If we want to be faithful followers of Jesus, then me must stop distrusting our friends and neighbors. At the very least, we should stop questioning motives or thinking the worst in others when they express a difference of opinion.
To be faithful followers of Jesus requires a willingness to be sent by God to people who do not know God. It requires us to be vulnerable and uncomfortable while inviting others to discover God’s love in a place like this. It requires us to be the agents of belief for people who have not yet seen.
All of us are here because we are the product of someone influencing our faithfulness. Whether a parent or a friend or even a stranger, we were once invited to discover God through the power of church.
Friends, I promise you that the days of people showing up to church because a church is in their neighborhood are long gone. Today, people discover God’s presence, they begin to believe what they see and see what they believe when people like us are brave enough to invite them to church.

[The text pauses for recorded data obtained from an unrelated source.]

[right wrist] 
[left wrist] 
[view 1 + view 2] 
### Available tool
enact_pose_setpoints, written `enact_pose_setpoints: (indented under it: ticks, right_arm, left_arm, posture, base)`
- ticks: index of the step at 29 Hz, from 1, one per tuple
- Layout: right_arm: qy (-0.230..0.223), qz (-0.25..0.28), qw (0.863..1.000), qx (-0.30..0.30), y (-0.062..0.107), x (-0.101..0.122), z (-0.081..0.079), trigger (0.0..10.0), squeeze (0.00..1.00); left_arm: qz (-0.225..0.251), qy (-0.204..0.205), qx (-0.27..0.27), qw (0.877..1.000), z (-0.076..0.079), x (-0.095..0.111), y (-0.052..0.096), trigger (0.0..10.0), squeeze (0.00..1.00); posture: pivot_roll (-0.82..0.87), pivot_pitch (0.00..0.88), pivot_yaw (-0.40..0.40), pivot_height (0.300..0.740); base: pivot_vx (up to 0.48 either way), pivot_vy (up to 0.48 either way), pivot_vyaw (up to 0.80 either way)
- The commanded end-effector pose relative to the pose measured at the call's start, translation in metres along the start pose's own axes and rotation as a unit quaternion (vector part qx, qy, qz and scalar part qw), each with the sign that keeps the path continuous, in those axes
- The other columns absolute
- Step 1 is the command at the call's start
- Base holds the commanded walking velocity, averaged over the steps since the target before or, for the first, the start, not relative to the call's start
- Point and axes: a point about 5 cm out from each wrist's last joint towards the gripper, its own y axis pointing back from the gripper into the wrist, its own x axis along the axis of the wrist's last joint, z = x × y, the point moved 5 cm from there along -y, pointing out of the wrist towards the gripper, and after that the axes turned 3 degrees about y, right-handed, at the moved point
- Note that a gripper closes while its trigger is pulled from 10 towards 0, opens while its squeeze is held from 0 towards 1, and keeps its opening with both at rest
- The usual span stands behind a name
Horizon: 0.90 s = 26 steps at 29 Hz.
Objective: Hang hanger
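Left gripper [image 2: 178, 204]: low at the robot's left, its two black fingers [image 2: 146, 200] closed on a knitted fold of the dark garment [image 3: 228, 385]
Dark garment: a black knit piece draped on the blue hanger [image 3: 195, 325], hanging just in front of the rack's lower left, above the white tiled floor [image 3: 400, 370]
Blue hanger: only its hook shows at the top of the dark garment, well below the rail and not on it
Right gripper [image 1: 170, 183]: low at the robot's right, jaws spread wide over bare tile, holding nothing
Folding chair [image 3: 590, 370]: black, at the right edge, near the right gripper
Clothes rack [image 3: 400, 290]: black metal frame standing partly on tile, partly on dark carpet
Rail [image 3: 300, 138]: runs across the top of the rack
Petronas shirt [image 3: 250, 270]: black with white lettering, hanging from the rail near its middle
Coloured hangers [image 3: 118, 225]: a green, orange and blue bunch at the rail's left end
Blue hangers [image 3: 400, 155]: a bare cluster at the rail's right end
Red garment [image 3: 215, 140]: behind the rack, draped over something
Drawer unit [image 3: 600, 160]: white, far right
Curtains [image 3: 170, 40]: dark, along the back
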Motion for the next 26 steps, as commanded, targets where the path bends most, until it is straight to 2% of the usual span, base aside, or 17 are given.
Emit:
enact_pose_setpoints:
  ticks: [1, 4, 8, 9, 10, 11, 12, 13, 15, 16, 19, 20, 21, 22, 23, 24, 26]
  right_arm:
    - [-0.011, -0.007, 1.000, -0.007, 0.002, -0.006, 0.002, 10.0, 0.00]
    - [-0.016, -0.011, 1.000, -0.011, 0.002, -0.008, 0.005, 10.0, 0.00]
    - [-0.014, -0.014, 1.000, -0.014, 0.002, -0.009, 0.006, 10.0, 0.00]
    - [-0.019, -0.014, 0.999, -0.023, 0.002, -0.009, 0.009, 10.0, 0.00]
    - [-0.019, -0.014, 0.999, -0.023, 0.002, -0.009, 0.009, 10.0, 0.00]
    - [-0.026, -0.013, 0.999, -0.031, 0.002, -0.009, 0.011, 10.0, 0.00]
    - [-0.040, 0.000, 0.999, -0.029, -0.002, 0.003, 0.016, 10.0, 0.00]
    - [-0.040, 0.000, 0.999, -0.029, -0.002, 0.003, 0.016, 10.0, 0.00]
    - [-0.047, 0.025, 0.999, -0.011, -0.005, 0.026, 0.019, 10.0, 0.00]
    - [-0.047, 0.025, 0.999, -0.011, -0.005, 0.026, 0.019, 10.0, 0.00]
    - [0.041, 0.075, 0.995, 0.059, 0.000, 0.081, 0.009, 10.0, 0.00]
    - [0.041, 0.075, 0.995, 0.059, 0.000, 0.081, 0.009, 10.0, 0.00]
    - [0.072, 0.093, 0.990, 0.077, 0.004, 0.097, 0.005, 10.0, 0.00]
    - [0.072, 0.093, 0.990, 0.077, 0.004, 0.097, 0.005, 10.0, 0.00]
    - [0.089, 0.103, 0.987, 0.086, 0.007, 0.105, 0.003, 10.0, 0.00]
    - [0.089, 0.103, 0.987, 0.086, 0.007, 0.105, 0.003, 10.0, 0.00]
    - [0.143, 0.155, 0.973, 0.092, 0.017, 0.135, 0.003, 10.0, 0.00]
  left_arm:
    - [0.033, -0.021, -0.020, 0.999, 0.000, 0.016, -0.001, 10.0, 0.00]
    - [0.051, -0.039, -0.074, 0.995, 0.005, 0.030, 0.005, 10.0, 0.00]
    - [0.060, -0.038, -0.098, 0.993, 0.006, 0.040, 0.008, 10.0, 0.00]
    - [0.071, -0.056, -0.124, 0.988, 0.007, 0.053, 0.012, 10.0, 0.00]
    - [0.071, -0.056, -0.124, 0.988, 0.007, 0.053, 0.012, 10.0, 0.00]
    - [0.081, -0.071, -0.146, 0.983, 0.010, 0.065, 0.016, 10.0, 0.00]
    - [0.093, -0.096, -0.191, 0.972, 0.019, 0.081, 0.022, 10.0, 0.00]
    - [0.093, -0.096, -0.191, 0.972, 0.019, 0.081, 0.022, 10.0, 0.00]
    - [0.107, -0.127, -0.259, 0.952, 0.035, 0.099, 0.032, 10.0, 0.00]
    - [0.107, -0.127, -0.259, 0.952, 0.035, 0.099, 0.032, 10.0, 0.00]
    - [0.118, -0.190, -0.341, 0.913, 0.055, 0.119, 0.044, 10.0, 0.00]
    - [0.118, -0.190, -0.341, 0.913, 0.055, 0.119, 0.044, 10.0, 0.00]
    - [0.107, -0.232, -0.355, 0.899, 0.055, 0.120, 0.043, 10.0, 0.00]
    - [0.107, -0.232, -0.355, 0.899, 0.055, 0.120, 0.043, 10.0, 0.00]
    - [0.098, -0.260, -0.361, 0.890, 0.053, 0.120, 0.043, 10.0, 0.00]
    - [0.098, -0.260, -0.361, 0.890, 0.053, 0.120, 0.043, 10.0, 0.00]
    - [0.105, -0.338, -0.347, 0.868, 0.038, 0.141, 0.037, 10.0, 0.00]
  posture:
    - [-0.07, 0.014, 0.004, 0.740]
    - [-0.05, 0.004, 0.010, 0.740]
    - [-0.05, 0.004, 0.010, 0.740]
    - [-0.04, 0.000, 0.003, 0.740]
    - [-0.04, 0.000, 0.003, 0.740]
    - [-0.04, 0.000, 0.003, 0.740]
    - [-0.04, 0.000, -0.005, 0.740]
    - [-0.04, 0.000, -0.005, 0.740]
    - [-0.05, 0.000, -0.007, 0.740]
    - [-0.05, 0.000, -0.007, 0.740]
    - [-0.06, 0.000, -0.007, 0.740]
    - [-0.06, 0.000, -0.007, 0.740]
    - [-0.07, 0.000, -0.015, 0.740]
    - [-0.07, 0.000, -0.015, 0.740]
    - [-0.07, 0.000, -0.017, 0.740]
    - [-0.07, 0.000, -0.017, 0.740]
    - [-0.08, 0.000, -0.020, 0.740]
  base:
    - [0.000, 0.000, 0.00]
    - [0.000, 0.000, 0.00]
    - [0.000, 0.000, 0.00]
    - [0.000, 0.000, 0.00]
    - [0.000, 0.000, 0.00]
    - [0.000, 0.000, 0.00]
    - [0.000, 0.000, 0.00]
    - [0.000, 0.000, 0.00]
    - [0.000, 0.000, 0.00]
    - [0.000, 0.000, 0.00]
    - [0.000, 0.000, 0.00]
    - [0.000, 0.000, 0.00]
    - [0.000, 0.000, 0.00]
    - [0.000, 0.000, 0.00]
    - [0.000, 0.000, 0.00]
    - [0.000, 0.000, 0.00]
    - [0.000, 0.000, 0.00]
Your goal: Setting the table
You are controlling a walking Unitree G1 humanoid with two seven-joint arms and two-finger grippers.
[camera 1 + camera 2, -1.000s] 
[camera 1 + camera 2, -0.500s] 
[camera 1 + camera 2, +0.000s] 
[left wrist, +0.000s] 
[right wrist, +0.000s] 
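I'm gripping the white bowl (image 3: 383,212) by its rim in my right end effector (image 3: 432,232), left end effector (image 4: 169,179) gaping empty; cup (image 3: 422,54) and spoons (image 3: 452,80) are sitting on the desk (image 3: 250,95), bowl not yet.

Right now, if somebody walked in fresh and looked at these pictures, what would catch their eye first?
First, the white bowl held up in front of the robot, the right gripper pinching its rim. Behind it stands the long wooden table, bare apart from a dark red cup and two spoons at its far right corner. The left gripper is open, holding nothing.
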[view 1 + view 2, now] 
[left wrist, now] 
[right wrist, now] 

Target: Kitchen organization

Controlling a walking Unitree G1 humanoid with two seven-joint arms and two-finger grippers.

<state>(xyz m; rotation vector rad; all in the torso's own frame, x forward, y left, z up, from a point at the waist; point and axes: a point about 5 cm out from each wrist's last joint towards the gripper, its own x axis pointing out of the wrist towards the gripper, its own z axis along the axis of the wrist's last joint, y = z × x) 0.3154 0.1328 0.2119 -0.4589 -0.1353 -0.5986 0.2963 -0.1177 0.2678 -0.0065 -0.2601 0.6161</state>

Because, for us, this table is the closest we can get to the presence of Christ. In the bread and the cup God invites us into the upper room when Christ shared the meal with his friends. When we feast on his body and blood we receive the grace necessary to be Christ’s body in the world.
This thing we call communion, whether at the table or just gathering in worship, has transformed my life. If you’re here in church, it’s probably changed your life too. So, may the God of grace and glory give us the courage to invite others to be transformed as well. Amen.